[PROVIDED DATA — start]

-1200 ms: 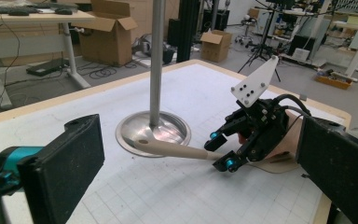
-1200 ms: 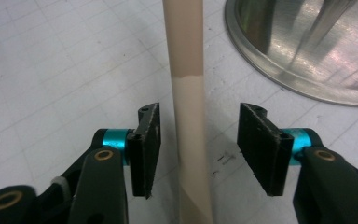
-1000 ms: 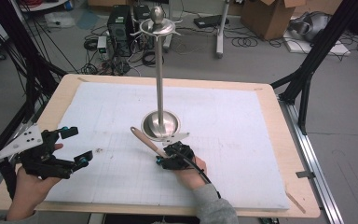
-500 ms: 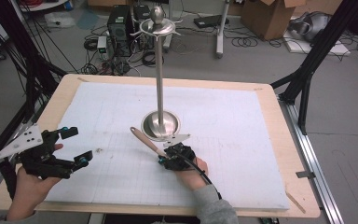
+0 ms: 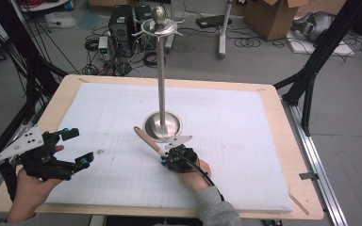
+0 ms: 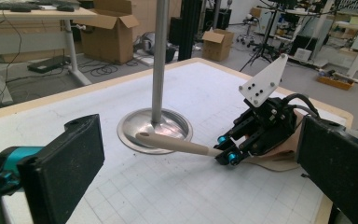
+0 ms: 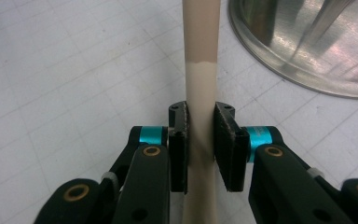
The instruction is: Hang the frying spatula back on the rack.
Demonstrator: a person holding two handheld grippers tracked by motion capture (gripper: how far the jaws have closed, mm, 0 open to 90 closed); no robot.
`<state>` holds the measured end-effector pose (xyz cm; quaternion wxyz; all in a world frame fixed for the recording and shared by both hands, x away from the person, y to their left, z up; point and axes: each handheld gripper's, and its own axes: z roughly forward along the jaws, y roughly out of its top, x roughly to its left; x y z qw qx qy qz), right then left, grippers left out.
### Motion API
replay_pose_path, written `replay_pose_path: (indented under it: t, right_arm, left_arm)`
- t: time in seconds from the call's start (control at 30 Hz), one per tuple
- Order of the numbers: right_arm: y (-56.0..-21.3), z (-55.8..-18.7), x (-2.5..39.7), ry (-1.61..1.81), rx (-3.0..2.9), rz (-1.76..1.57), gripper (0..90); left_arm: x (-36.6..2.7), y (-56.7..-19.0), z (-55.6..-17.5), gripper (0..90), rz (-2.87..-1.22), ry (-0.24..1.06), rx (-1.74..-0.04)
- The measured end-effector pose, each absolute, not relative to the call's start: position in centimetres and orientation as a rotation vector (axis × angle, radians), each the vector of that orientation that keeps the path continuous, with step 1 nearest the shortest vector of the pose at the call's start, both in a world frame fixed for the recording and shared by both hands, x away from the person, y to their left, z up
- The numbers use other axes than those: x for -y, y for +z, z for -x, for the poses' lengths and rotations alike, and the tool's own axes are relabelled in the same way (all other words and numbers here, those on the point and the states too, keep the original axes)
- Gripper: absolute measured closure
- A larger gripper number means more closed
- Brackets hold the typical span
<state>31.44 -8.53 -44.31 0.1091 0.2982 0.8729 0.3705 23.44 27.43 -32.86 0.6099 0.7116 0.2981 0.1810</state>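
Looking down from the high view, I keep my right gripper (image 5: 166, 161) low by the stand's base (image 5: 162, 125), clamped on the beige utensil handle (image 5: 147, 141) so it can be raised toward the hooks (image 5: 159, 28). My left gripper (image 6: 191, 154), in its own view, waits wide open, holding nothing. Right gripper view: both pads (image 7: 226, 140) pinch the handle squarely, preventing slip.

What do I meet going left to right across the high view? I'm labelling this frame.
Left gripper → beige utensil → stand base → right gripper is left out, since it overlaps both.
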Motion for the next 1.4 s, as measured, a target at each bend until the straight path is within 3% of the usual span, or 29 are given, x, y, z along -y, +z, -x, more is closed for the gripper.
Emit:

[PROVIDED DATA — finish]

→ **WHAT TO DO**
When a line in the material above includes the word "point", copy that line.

→ **SOLUTION TO THIS TASK**
`<state>` holds the measured end-effector pose (xyz cm; quaternion wxyz; all in a world frame fixed for the recording and shared by both hands, x away from the person, y to their left, z up; point and axes: each handheld gripper's, and its own axes: z roughly forward along the jaws, y roughly out of its top, x roughly to its left; x y z qw qx qy qz), right then left, grippers left out.
- The numbers use other axes than those: x for -y, y for +z, z for -x, for the poses' lengths and rotations alike, and the tool's own axes are relabelled in the same way (all other words and numbers here, those on the point and the states too, keep the original axes)

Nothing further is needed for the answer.